19/08/2021

Do Afeganistão, preocupa-me (o futuro de) Taiwan

A (sub-)espécie prevalente no ecossistema das faldas e vales da cordilheira do Hindu Kuch e mais a farândola endoutrinada nas madrassas, que desaguou em Kabul para instituir o Emirado islâmico do Afeganistão, interessa-me nada. Não lhes lamento o destino ― desde que contenham benefícios e prejuízos (independentemente da sua natureza) dentro das suas fronteiras.
Já que ao longo de milénios os povos do ‘império das estepes’ foram incapazes de realizar uma magna jirgah por forma a tentar constituir-se como nação, terão de se amanhar com a teocracia que lhes é imposta.
Não os lastimo! Ao invés de terem deixado que o ‘sangue que lhes corre nas veias’ bradasse mais, tivessem realizado os mínimos ― um deles seria “lutar por um certo futuro”. Mas não ‒ a maioria optou por uma cumplicidade dissimulada com umas dezenas de milhar de famélicos e miseráveis enquadrados por talibans.
Sucede(u) – é a dinâmica dos povos! Os povos escolhem livremente os heróis, determinam as preferências, e essas escolhas espelham o que são ‒ no decurso das centúrias podiam ter preservado a cultura Timurida, primeiro, não perder Samarcanda, segundo, cerrado fileiras em redor de Ahmad Durrani, terceiro,…mas sempre optaram pela tribo e/ou clã. Se, ao invés de terem deixado que o ‘sangue que lhes corre nas veias’ bradasse mais, tivessem realizado os mínimos a débacle de Kabul era evitável’.

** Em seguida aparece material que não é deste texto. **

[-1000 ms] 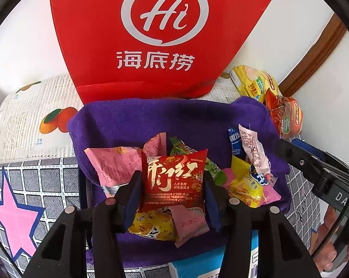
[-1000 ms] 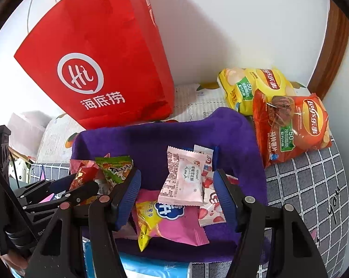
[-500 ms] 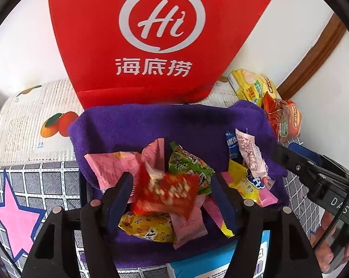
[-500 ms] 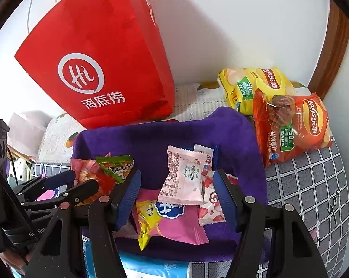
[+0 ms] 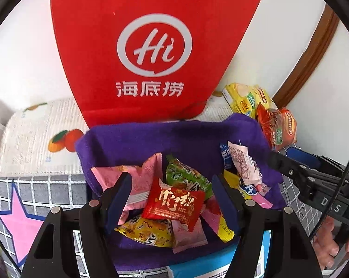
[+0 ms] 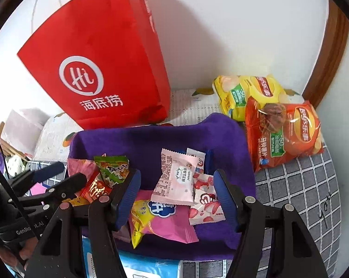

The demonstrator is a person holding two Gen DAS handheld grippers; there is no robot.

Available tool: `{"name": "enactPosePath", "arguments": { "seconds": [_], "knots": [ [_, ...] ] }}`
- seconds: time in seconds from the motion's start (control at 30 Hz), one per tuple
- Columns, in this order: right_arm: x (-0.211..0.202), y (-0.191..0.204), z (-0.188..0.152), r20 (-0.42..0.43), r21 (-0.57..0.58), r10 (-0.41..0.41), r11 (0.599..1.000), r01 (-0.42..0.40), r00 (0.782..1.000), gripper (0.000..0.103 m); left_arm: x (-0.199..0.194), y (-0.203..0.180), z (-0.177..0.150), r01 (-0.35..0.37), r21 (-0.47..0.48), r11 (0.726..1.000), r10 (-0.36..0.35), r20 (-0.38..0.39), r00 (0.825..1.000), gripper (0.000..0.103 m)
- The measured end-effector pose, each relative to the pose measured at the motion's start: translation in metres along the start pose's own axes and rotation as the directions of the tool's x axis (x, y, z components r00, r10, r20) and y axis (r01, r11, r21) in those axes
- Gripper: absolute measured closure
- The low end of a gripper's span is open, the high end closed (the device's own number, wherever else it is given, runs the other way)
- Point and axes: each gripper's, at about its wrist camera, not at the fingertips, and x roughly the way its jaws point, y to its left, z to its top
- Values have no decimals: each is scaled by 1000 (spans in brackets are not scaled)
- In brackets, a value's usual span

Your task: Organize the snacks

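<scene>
Beside purple basket (image 6: 225, 134), two chip bags (image 6: 283, 134), one red bag (image 6: 100, 69)

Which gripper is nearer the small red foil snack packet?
Left. The left gripper is open around the red foil snack packet; the right gripper is open over pink packets beside it.

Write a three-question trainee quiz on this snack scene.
1. True or false: the left tongs grip the red snack packet.
2. Which lies outside the purple cloth-lined bin? A) green packet B) orange chip bag C) pale pink packet
3. What stands behind the bin against the wall?

Key: 1. False, the packet lies loose in the bin between open tongs. 2. B. 3. The red paper bag.
</scene>
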Motion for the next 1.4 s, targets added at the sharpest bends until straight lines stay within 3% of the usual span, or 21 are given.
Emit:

Fatalmente, faz caminho a tese da «humilhação dos Estados Unidos» (e da OTAN) ‒ realce-se todavia que a maioria dos que agora verberam a humilhação (!) são os que bradavam contra as tentações imperialistas ― sim, imperialistas ― dos EUA, OTAN, enfim, da imposição de uma forma de vida e algumas outras depravações.
Quanto a isto, a administração de Biden tem absoluta razão ‒ os ‘editais’ da saída dos americanos do Afeganistão são da administração Obama, e foram revalidados pelas administrações Trump e Biden. E aqui bate o ponto ― as sequentes administrações ianque sabem, de ciência certa, da sua cada vez menor capacidade para o desempenho cabal de ‘polícias do mundo’.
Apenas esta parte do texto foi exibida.